*WORK TO BE COMPLETED*.
Set down a word-for-word copy of the data below, limited to the lines from the first through the line with "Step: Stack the".

___ EXERCISE DATA ___

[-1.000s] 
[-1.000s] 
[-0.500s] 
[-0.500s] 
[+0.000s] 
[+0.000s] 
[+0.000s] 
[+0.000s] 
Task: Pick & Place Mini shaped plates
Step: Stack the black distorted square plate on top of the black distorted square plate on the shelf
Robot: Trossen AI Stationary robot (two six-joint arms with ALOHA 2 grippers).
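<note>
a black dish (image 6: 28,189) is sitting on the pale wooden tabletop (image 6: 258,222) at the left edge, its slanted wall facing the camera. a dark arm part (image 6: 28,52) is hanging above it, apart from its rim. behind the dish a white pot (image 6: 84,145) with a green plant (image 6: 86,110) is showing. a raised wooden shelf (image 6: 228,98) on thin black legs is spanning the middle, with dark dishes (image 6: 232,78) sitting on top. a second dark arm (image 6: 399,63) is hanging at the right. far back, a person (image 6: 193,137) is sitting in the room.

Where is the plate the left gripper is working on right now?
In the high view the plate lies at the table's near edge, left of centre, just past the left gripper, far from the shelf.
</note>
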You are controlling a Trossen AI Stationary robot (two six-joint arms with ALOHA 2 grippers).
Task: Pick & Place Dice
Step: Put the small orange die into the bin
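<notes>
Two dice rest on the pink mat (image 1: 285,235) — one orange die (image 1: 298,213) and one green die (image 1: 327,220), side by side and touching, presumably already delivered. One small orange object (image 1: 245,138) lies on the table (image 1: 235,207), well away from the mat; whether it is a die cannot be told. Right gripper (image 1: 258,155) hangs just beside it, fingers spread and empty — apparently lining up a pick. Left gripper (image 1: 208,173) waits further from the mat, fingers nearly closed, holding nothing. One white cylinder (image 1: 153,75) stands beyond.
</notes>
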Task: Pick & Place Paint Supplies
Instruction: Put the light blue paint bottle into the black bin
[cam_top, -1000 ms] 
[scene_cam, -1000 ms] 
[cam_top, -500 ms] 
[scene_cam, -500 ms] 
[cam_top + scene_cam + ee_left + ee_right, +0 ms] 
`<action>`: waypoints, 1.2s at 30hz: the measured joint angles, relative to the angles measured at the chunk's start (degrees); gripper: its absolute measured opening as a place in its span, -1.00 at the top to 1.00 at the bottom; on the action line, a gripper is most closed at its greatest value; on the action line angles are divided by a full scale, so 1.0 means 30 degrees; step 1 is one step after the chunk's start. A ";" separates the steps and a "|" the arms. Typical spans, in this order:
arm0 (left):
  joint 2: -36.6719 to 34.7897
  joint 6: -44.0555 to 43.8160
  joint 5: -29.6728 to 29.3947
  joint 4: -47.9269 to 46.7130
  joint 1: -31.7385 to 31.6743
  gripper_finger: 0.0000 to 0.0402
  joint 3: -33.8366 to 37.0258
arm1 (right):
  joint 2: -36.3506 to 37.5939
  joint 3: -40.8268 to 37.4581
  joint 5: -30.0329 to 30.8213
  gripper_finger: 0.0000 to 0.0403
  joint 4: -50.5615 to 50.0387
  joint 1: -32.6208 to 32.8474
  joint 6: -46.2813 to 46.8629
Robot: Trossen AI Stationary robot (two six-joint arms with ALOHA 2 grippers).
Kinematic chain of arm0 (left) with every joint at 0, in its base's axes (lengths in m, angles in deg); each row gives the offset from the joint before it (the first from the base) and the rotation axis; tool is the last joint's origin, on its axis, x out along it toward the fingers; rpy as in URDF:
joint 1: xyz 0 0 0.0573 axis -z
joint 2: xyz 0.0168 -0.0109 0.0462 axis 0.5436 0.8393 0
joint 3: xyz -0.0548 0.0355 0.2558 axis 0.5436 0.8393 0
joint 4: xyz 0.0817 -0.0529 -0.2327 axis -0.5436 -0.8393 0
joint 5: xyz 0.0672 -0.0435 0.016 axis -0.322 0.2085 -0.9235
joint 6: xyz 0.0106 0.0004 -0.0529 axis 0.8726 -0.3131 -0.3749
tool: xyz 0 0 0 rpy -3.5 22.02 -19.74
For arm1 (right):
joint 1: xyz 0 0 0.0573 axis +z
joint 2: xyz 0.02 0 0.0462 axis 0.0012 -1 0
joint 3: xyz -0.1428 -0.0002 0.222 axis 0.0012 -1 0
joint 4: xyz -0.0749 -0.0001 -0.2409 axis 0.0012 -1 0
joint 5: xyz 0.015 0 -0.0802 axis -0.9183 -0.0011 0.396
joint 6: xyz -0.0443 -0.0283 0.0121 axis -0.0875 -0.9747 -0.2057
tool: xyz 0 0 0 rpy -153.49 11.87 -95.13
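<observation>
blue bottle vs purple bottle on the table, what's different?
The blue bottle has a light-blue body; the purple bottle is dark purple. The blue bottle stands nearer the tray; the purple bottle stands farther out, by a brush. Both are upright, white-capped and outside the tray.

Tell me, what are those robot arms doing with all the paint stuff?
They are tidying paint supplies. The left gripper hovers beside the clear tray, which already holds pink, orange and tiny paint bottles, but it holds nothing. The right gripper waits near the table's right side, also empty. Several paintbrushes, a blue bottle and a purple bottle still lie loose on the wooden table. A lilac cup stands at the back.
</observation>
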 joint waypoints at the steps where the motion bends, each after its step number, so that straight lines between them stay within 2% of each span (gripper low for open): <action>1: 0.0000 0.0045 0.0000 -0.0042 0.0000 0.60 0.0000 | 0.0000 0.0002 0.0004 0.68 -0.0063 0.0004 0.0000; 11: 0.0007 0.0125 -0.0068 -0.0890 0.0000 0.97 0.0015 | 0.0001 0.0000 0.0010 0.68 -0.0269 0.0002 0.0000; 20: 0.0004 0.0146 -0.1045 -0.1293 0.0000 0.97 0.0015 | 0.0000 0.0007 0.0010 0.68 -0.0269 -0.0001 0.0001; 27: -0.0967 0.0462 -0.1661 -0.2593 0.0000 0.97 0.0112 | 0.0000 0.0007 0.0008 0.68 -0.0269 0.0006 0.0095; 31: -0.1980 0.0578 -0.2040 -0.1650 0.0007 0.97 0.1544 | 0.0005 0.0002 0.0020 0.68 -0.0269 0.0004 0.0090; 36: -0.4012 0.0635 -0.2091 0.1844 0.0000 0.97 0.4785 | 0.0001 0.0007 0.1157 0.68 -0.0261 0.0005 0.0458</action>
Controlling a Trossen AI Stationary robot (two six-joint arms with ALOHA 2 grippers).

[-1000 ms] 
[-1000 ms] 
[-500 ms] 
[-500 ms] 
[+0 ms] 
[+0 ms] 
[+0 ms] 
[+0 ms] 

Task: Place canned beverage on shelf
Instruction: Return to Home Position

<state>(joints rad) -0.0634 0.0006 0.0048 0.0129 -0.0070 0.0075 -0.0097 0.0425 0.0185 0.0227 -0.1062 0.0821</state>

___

*TASK RESULT*.
[-1.000s] 
[-1.000s] 
[-0.500s] 
[-0.500s] 
[+0.000s] 
[+0.000s] 
[+0.000s] 
[+0.000s] 
Task: Pick & Place Mini shaped plates
Step: Stack the black distorted square plate on top of the black distorted square plate on the shelf

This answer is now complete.